▶ Exercise requirements
From the first line of the data below, copy each line up to the one containing "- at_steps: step", and include that line too.

Given data below:

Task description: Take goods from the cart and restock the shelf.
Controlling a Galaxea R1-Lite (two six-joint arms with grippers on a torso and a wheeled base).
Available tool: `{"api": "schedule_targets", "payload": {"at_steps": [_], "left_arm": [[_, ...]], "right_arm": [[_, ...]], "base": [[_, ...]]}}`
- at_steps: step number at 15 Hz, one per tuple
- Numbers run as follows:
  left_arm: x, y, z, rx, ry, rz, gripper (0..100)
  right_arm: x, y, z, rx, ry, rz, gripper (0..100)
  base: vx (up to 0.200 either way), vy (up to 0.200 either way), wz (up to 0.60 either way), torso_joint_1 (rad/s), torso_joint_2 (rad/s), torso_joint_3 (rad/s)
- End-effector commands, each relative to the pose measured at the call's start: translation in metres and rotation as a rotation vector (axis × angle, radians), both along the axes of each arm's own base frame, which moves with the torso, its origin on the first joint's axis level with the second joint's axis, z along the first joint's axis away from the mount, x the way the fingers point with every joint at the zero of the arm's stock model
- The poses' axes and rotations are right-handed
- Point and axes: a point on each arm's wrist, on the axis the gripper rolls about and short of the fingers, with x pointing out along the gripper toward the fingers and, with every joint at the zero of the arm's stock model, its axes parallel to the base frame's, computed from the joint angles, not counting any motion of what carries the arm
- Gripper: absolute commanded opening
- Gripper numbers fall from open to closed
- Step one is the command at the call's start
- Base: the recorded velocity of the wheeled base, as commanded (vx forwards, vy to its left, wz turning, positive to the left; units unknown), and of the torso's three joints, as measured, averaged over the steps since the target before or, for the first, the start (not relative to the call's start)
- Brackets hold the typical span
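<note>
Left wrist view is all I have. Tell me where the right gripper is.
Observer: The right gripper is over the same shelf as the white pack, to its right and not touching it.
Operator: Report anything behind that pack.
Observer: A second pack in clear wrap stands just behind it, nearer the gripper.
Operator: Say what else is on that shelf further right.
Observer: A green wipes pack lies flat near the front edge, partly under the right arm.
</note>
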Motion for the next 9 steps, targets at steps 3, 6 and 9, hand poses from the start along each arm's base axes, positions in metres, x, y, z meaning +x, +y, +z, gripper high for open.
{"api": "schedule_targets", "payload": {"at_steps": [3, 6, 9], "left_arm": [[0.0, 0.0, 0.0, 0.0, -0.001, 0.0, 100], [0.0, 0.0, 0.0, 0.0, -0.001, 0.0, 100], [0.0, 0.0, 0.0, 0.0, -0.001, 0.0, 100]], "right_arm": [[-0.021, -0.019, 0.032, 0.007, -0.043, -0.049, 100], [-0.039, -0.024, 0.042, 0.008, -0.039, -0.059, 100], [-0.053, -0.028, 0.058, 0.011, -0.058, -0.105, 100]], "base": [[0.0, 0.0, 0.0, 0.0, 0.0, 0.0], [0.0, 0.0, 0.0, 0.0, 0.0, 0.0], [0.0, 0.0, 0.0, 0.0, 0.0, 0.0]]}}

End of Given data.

▶ Written answer
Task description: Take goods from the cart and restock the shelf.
Controlling a Galaxea R1-Lite (two six-joint arms with grippers on a torso and a wheeled base).
Available tool: `{"api": "schedule_targets", "payload": {"at_steps": [_], "left_arm": [[_, ...]], "right_arm": [[_, ...]], "base": [[_, ...]]}}`
- at_steps: step number at 15 Hz, one per tuple

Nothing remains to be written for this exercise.